- _Task objective_:
Your reply should set down word for word each line below from the one with "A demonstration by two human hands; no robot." through the final line, both included, but none of the pictures.

- _Records for the exercise_:
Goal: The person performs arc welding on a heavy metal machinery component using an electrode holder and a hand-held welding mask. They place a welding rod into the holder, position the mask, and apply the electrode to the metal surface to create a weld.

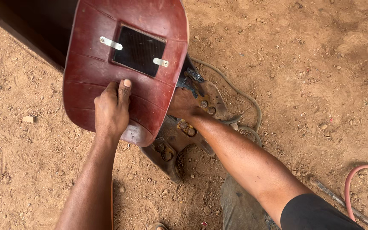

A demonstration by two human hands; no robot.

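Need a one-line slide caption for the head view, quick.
Left hand holds a dark red welding shield over a rusty bolted metal bracket on sandy ground, right hand reaching behind it.

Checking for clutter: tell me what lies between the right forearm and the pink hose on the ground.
In the head view, a thin metal rod lies on bare dirt between the right forearm and pink hose.

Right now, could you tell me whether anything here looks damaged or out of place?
The metal plate on the dirt is rusty, with a charred, jagged patch at its top edge. The red welding shield looks scuffed but whole.
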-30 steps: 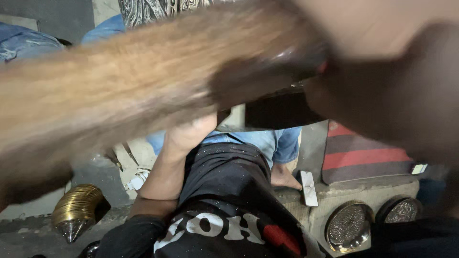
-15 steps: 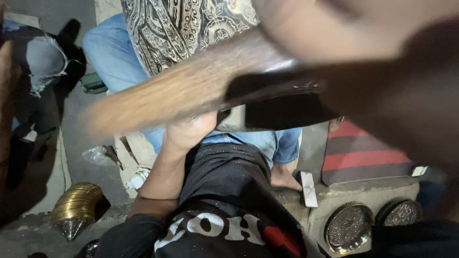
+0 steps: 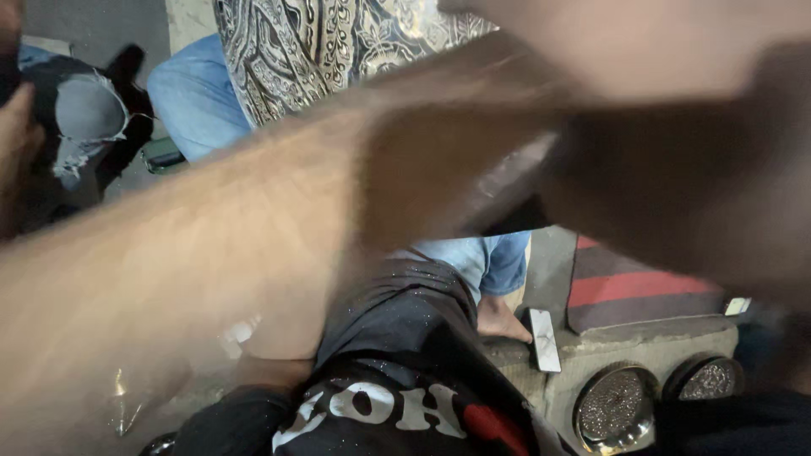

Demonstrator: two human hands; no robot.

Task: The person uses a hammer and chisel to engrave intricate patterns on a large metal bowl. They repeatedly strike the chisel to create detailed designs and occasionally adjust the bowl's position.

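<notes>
stone ledge (image 3: 676,342) | flat grey bar (image 3: 543,339) | two round embossed discs (image 3: 615,407)

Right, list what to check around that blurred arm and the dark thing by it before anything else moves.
1. Grip on the dark object: cannot tell, blur hides the hand.
2. Clear sight below: not ok, the blurred forearm crosses most of the view.
3. Bare foot: not ok, it rests right beside the pale flat bar on the stone ledge.
4. Round embossed discs: ok, both sit flat at the ledge.
5. Seated person's jeans: ok, apart from the arm.
</notes>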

- _Exercise response_:
A demonstration by two human hands; no robot.

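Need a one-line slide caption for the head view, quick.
Left hand holds a dark red welding shield over a rusty bolted metal bracket on sandy ground, right hand reaching behind it.

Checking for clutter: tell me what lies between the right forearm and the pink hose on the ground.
In the head view, a thin metal rod lies on bare dirt between the right forearm and pink hose.

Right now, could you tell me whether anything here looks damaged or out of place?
The metal plate on the dirt is rusty, with a charred, jagged patch at its top edge. The red welding shield looks scuffed but whole.
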-30 steps: 
-15 steps: 
+0 steps: 

Demonstrator: two human hands; no robot.

Task: The person uses a hammer and chisel to engrave intricate patterns on a large metal bowl. They repeatedly strike the chisel to create detailed designs and occasionally adjust the bowl's position.

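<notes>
stone ledge (image 3: 676,342) | flat grey bar (image 3: 543,339) | two round embossed discs (image 3: 615,407)

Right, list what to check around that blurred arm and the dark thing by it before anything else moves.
1. Grip on the dark object: cannot tell, blur hides the hand.
2. Clear sight below: not ok, the blurred forearm crosses most of the view.
3. Bare foot: not ok, it rests right beside the pale flat bar on the stone ledge.
4. Round embossed discs: ok, both sit flat at the ledge.
5. Seated person's jeans: ok, apart from the arm.
</notes>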

Work on this exercise is complete.